There’s a good article in the San Jose Mercury News that explains well how Mexico’s real estate and housing market is currently doing.
Long thrashed by swings in the U.S. economy, Mexico now boasts a thriving housing sector whose record growth leads Latin America—a sign of increased economic stability and an outlet for investors looking to escape the U.S. downturn.
…President Felipe Calderon has set a national goal of a million new mortgages a year by 2010. On Monday, he unveils a set of measures to ensure growth continues, with plans to boost Mexico’s small resale market and combat the urban sprawl that has begun to carpet valleys with hundreds of thousands of matchbox rowhomes.
…Behind the boom are six years of economic growth and stability, and a national shortage of 6 million dwellings. While interest rates are falling, just 6 percent of Mexico’s 25.7 million homes are financed with mortgages—compared to about 67 percent in the U.S. Most Mexicans still inherit their homes, buy them with cash, or build them by hand.
…That pent-up mortgage demand in a nation of 108 million means lenders can be choosy, enforcing strict standards that held delinquency rates below 4 percent in third quarter-2007, compared to 5.6 percent in the U.S.
…”Mexico is in the early stages of expansion,” said Juan P. De Mollein, managing director for Latin American structured finance at Standard & Poor’s. “There are still plenty of points for evolution because there’s still plenty of demand.”
…In the U.S., lenders looking to expand their portfolios granted risky mortgages to borrowers with weak credit, but in Mexico, that “subprime” category doesn’t exist, because lenders don’t need it to grow. Also, few Mexicans flip homes or refinance mortgages, keeping the market more stable.
…”Mexico doesn’t have a credit issue.

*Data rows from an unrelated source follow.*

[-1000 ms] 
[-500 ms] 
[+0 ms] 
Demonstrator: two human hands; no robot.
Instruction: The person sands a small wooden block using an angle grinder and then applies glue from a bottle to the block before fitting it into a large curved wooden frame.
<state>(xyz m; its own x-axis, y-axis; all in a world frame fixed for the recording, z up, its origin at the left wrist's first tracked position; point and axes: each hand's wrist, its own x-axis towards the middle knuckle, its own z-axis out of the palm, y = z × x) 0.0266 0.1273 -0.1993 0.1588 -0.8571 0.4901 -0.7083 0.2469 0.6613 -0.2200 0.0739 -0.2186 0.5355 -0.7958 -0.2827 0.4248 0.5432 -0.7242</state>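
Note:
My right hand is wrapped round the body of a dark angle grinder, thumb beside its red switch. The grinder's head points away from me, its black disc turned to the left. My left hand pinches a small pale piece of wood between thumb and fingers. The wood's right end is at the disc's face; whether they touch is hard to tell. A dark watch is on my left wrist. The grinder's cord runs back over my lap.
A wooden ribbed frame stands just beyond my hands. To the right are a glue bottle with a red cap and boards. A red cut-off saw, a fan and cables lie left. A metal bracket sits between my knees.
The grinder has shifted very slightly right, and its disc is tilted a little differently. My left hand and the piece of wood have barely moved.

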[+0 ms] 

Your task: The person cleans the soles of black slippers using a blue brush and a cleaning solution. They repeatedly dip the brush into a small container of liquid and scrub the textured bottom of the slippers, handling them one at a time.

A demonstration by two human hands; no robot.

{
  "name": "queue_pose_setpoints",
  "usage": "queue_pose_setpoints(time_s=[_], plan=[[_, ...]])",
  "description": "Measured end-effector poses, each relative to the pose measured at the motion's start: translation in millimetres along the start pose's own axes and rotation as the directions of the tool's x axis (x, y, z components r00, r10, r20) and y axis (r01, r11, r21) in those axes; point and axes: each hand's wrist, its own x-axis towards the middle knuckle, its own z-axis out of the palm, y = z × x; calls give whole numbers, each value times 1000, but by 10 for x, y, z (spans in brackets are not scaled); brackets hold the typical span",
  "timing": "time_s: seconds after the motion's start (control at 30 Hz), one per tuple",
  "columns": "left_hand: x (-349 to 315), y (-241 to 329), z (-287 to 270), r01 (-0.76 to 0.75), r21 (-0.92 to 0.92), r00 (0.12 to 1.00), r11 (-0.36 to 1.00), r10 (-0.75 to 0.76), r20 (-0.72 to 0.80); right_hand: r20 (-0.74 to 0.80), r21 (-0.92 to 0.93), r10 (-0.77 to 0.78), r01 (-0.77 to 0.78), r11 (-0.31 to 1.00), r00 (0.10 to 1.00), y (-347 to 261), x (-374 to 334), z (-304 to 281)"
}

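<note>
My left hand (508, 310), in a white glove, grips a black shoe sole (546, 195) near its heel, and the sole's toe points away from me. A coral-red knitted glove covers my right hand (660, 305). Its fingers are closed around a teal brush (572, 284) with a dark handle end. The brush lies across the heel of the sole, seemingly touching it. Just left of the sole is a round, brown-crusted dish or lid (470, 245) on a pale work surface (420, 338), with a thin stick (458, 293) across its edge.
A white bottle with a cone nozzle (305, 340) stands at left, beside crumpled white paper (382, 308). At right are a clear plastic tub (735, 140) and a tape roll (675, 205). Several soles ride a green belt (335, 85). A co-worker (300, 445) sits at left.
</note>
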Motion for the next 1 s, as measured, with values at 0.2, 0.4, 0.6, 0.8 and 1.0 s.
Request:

We can still choose our borrowers because demand is so great,” said Mark Zaltzman, chief financial officer at Su Casita, one of Mexico’s largest mortgage lenders.
…Even as home lending soars, overall debt remains low, making a Mexican credit bubble unlikely. Major mortgage insurers, including U.S.-based AIG United Guaranty and Genworth Financial, now back Mexican loans, slashing risk and making it easier for lenders to bundle and sell debt to investors as mortgage-backed securities—raising capital to grant yet more loans.